A biomedical engineering team at Brown University recently developed a new smart wound dressing: a hydrogel material that can "sense" the presence of harmful bacteria in the wound and only release antibiotics when specific bacterial enzymes are detected, thus accelerating healing while significantly reducing unnecessary antibiotic use. Researchers found in newly published animal experiments and in vitro experiments that the material is better than an antibacterial hydrogel dressing that is currently widely used in clinical practice in clearing infection and promoting healing, and is expected to become a new strategy to deal with the global problem of antibiotic resistance.

According to reports, the core of this smart dressing is a hydrogel that can be directly covered on the wound surface, and is "loaded" with antibiotics inside. The hydrogel structure is composed of long-chain polymers and cross-linking agents of smaller molecules. The latter will degrade when encountering β-lactamase produced by specific bacteria, causing the overall structure of the hydrogel to collapse, thereby releasing the antibiotics that are tightly "sealed within". When such harmful bacteria are not present in the wound environment, the hydrogel remains stable and intact, and the drug does not leak, thereby avoiding interference and exposure to the healthy commensal flora on the skin.
Anita Shukla, the leader of the project and a professor at Brown University's School of Engineering, said that the current global antimicrobial resistance problem is serious, and how to use antibiotics more "smartly" is crucial. She pointed out that the design concept of this material is "on-demand drug delivery": only when bacteria that cause infection are actually present in the wound, the dressing will initiate drug release; in the absence of infection, the drug will always remain sealed, reducing the risk of overuse of antibiotics at the source.
In in vitro experiments, the research team found that the hydrogel was highly specific for beta-lactamases produced by common pathogenic bacteria. When harmful bacteria capable of producing this enzyme were present in the test environment, the hydrogel rapidly decomposed and released the antibiotic; when it contained only harmless bacteria that did not produce the enzyme, the hydrogel remained intact and long-term exposure did not induce significant development of resistance. The researchers emphasize that this "enzyme-sensitive" response mechanism helps ensure that drugs only intervene when really needed.
Research also shows that the material exhibits high stability in sealing drugs. In the absence of a trigger, the antibiotic barely leaks from the hydrogel, and the drug is released concentratedly only when beta-lactamase reaches levels high enough to disrupt the structure.

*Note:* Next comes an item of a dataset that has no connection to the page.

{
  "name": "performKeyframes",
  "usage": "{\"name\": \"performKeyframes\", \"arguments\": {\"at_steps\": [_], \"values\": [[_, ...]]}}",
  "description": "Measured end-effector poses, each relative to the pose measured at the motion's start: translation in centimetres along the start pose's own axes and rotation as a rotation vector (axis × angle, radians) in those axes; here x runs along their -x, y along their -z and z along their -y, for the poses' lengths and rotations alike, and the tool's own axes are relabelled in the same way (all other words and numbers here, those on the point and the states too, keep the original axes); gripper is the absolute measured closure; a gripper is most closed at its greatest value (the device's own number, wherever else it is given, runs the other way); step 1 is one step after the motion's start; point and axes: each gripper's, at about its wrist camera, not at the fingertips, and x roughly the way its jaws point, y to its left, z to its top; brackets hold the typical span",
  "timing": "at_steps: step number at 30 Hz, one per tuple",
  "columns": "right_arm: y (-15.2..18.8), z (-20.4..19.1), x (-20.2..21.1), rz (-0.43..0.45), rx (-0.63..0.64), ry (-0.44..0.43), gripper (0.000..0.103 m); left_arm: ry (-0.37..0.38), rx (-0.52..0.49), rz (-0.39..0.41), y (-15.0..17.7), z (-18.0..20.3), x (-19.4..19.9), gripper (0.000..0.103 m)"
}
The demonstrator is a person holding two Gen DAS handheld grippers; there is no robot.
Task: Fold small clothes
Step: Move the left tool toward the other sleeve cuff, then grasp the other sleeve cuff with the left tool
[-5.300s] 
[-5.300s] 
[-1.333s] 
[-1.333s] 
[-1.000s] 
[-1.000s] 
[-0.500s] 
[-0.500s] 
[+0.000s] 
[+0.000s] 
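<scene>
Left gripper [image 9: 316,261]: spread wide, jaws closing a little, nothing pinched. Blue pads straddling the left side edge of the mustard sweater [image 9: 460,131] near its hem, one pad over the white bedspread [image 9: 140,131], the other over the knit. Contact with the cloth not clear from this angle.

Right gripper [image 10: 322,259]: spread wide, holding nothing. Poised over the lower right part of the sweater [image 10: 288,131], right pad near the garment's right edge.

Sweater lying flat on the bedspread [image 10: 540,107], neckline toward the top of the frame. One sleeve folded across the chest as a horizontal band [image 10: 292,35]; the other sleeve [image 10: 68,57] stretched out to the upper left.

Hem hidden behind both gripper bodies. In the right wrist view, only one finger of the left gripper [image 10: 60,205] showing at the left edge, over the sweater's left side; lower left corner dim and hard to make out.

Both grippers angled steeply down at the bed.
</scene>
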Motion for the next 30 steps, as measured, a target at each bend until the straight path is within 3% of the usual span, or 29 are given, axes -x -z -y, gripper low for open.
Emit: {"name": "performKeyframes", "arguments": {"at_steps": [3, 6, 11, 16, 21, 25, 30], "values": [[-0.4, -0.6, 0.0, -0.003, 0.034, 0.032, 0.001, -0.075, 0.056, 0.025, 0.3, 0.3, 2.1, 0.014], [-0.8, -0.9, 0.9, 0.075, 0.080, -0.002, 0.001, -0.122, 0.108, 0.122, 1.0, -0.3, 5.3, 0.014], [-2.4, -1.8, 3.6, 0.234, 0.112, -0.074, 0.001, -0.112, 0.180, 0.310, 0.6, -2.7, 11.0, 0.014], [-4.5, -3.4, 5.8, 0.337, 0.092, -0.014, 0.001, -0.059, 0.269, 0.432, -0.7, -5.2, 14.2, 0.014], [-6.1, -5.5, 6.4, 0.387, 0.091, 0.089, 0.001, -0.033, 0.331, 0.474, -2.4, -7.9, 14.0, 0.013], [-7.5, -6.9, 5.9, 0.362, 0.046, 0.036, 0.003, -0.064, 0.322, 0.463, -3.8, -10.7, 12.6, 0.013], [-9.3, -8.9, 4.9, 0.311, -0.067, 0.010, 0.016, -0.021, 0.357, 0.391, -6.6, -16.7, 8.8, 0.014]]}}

Shukla said that this feature not only helps control the timing of drug administration, but is also expected to reduce the need for multiple dressing changes, providing convenience for clinical use.
In mouse experiments, the research team applied this smart hydrogel to mouse wounds with abrasion infections and completely cleared the bacterial infection with just one application. In comparison, an antibacterial dressing currently widely used clinically is not as good as the new material in terms of bacterial removal and wound healing speed. The study results show that this new dressing can both control local infection more effectively and help restore skin barrier function more quickly.
There is widespread concern among the scientific community that drug-resistant infections could be linked to nearly 10 million deaths per year by mid-century if steps are not taken to reduce antibiotic misuse. Studies have estimated that more than one million people worldwide die from antibiotic-resistant infections each year. Against this background, the "on-demand response" smart hydrogel proposed in this study provides a new technical path for balancing therapeutic effects and drug resistance prevention and control.
The authors of the paper wrote in the summary that this smart hydrogel, which is sensitive to bacterial enzymes, can quickly release antibiotics when pathogenic bacteria that produce beta-lactamase are detected, achieving "on-demand disinfecting" of infections while minimizing the exposure of healthy microorganisms and tissues in non-infectious states to antibiotics. Currently, the research team has applied for a patent for this material and is continuing to optimize the technology and promote its development towards future clinical application and commercialization.
This research result, titled "Bacterial enzyme-responsive hydrogels for triggered delivery of antibiotics to infected wounds," was published in the journal Science Advances in March 2026. The research was funded by the Dr. Ralph and Marian Falk Medical Research Foundation.